Mas ainda não foi desta que os media passaram para a tutela do Ministério da Economia – e esse, sim, é o passo que, em algum momento, a democracia terá de dar. Todos o sabemos: os órgãos de comunicação social têm especificidades. Mas o seu grau de especificidade é cada vez menos relevante se comparado com os de uma série de outros sectores da economia, da energia ao turismo, do pequeno comércio à indústria. E, com ou sem RTP e RDP, trata-se igualmente de matéria de natureza económica, não de natureza política.
Para seu próprio bem, e para o bem dos seus consumidores, os media deixarão um dia de ser “especiais”. Nessa altura, serão menos regulados e cometerão talvez mais excessos. Mas serão também mais livres – e, inevitavelmente, deixar-se-ão influenciar menos pela lógica partidarista da nossa vida pública. Cabe a Jorge Lacão provar que se pode “evoluir na continuidade”. Uma gestão da pasta à Santos Silva apenas reforçará o problema.

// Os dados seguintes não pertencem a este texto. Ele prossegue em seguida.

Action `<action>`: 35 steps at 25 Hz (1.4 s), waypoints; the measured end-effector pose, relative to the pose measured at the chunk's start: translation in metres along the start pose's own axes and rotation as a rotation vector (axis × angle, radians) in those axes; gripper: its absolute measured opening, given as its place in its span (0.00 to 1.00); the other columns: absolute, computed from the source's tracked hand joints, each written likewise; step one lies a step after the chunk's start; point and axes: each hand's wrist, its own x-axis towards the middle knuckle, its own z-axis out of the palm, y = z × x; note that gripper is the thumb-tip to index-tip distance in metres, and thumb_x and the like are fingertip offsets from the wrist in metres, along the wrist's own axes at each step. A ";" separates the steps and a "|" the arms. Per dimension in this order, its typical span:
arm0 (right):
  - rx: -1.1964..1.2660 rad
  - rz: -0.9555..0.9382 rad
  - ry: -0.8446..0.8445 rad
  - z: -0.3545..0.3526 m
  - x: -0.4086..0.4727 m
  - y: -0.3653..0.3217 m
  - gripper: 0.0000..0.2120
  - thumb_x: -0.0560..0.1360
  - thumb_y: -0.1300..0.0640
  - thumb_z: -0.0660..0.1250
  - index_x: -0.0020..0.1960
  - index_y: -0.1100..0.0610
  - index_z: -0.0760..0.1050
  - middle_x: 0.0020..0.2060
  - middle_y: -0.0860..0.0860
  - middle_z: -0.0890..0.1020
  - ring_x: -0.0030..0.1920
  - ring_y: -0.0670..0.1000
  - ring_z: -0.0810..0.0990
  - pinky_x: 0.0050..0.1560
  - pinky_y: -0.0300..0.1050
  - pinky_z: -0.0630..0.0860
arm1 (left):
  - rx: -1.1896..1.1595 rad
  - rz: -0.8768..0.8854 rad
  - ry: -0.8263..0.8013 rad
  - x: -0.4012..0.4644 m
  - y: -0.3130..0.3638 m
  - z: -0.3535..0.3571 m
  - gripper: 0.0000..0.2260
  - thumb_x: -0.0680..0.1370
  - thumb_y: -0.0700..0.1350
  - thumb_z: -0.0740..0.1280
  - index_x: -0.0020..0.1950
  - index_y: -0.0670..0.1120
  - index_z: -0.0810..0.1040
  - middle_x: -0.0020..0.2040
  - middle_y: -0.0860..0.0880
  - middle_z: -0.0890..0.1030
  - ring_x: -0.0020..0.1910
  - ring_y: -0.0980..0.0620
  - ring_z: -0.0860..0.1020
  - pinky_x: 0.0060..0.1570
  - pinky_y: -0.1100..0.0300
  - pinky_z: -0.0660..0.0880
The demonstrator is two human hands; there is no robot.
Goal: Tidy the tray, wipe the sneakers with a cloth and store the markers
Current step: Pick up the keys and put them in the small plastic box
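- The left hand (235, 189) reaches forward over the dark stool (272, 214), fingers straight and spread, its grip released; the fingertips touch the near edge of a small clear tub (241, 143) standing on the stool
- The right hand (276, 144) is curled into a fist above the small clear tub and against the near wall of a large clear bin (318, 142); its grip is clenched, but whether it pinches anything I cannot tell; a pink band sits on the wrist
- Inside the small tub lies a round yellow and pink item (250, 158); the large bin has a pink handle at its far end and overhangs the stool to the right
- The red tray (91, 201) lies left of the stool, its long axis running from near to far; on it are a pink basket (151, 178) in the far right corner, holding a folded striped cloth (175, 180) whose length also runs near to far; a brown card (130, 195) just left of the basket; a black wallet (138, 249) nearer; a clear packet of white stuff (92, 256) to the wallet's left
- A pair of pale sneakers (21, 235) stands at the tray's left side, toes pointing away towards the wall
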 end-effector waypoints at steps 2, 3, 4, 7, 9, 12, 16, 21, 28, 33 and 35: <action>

CRÓNICA DE TV ("Crónica TV"). Diário de Notícias, 29 de Outubro de 2009

publicado por JN às 17:42

27 Outubro 2009

É sempre assim: instala-se a recessão económica e as pessoas passam de imediato a ver mais televisão, um entretenimento barato e exercido no conforto do lar, essa fortaleza a que nunca falta pelo menos alguma capacidade para blindar-nos do inimigo lá fora. Ainda esta semana Roma Khanna, presidente da Universal Networks International, uma das referências mundiais no mercado da TV por subscrição, o dizia, regozijando-se com a subida do número de clientes: “Perante o aumento do custo de vida, a opção pelo entretenimento em casa, com a família e os amigos, tornou-se mais atraente.”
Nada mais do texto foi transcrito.